Orphaned Document Cleanup¶

This document describes the orphaned document cleanup functionality that helps maintain data consistency between S3 storage and the PostgreSQL database.

Problem Statement¶

When files are deleted from S3 buckets (either manually or by external processes), the corresponding document records remain in the PostgreSQL database. This creates "orphaned" documents - database records that reference files that no longer exist in S3 storage.

Solution¶

The enhanced document ingestion service now includes functionality to:

Check all documents in the database against their corresponding S3 objects
Identify orphaned documents (database records without matching S3 files)
Remove orphaned documents from the database to maintain consistency

Usage¶

1. Standalone Cleanup Script¶

Use the dedicated CLI script for manual cleanup operations:

# Run cleanup with dry-run to preview what would be deleted
uv run src/rag/cli/cleanup_orphaned_documents.py --dry-run

# Run actual cleanup
uv run src/rag/cli/cleanup_orphaned_documents.py

# Run with verbose logging
uv run src/rag/cli/cleanup_orphaned_documents.py --verbose

# Get help
uv run src/rag/cli/cleanup_orphaned_documents.py --help

2. Enhanced Ingestion Service¶

The main ingestion service can now run cleanup during the initial scan:

# Run ingestion with orphaned document cleanup
uv run src/rag/cli/run_ingestion.py --cleanup-orphaned

# Run initial scan only with cleanup
uv run src/rag/cli/run_ingestion.py --scan-only --cleanup-orphaned

# Use console logging for better readability
uv run src/rag/cli/run_ingestion.py --cleanup-orphaned --console-logging

3. Programmatic Usage¶

You can also use the cleanup functionality programmatically:

from rag.services.document_ingestion import S3DocumentIngestionService
from rag.utils.s3 import S3Utils

# Initialize service
service = S3DocumentIngestionService()

# Run standalone cleanup
cleanup_stats = service.cleanup_orphaned_documents()
print(f"Cleaned up {cleanup_stats['deleted_documents']} orphaned documents")

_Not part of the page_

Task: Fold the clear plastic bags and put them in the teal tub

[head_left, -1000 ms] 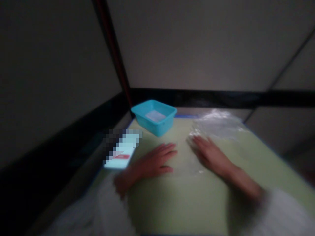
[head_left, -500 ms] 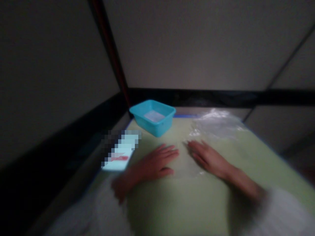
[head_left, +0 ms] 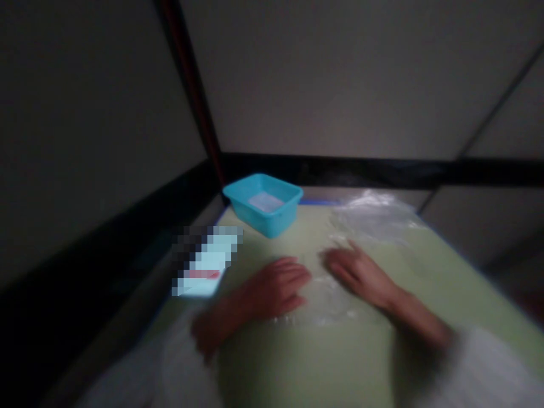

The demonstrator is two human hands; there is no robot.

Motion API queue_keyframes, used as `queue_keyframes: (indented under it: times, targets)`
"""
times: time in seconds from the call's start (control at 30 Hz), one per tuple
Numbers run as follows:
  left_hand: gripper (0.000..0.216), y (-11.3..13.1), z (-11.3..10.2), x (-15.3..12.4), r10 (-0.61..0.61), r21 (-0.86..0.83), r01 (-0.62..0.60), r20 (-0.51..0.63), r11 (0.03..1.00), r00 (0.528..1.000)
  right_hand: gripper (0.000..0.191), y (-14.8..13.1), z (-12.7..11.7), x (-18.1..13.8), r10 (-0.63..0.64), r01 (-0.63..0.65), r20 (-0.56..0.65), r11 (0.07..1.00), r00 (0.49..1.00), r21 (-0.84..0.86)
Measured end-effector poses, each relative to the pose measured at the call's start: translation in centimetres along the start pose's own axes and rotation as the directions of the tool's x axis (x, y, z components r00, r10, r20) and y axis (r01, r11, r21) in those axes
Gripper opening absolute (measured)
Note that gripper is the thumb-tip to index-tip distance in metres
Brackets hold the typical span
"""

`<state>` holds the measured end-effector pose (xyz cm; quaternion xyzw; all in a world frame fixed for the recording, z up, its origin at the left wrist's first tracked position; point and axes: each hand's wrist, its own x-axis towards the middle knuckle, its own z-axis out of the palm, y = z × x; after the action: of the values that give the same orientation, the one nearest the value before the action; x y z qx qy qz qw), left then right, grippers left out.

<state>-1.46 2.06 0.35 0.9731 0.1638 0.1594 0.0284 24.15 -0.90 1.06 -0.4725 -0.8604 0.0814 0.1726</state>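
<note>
The picture is dim and blurred. My left hand rests on a thin clear plastic bag that lies on the green mat, and its fingers curl down onto the plastic. My right hand is on the bag's far side. Its fingertips are drawn together on the plastic and one finger sticks up. The two hands are a few centimetres apart. The bag's near edge glints and looks slightly lifted.
A teal plastic tub with something pale inside stands at the mat's back left. A heap of crumpled clear plastic lies at the back right. A pale blue flat item sits left of my left hand. Walls close in behind.
Both hands lay flat with fingers stretched out before. Now the fingers of both have curled in on the plastic, and the bag's near edge has wrinkled.
</note>
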Motion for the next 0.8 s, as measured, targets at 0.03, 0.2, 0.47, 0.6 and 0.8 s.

# Run initial scan with cleanup
service.initial_scan(cleanup_orphaned=True)

# You can also use the S3 utility functions directly
s3_utils = S3Utils()

# Check if a specific S3 object exists
exists = s3_utils.object_exists("my-bucket", "path/to/file.pdf")

# Parse an S3 document path
bucket, key = s3_utils.parse_document_path("s3://my-bucket/path/to/file.pdf")

How It Works¶

1. Document Validation Process¶

Query Database: Retrieve all document records from PostgreSQL
Parse Paths: Extract bucket name and object key from each document's S3 path
Check S3 Existence: Use S3's head_object API to verify file existence
Identify Orphans: Mark documents whose S3 objects return 404 (not found)
Clean Database: Delete orphaned document records (and their chunks via cascade)

2. Statistics Tracking¶

The cleanup process tracks and reports:

total_documents: Total documents checked
orphaned_documents: Number of orphaned documents found
deleted_documents: Number of documents successfully deleted
invalid_paths: Documents with malformed S3 paths
s3_check_errors: Errors encountered during S3 validation

3. Error Handling¶

Invalid Paths: Documents with malformed S3 paths are logged but not deleted
S3 Errors: Non-404 errors (permissions, connectivity) are logged and skipped
Database Errors: Failed deletions are logged but don't stop the process
Atomic Operations: All deletions are committed together at the end

Safety Features¶

Dry Run Mode¶

The standalone cleanup script supports dry-run mode to preview changes:

uv run src/rag/cli/cleanup_orphaned_documents.py --dry-run

This will: - Check all documents against S3 - Report what would be deleted - Not make any actual changes to the database

Detailed Logging¶

All operations are logged with structured logging including: - Document IDs and file names for orphaned documents - Detailed error messages for any issues - Statistics summary at completion

Conservative Approach¶

The cleanup process is designed to be conservative: - Only deletes documents with confirmed 404 responses from S3 - Skips documents with any S3 access errors (better safe than sorry) - Logs all decisions for audit trails

Integration with Existing Workflows¶

Scheduled Cleanup¶

You can add cleanup to your regular maintenance schedules:

# Weekly cleanup (cron example)
0 2 * * 0 cd /path/to/project && uv run src/rag/cli/cleanup_orphaned_documents.py

Before Ingestion¶

Include cleanup in your ingestion workflows:

# Clean up orphaned documents before processing new files
uv run src/rag/cli/run_ingestion.py --scan-only --cleanup-orphaned

Monitoring Integration¶

The cleanup statistics can be integrated into monitoring systems:

import json
from rag.services.document_ingestion import S3DocumentIngestionService

service = S3DocumentIngestionService()
stats = service.cleanup_orphaned_documents()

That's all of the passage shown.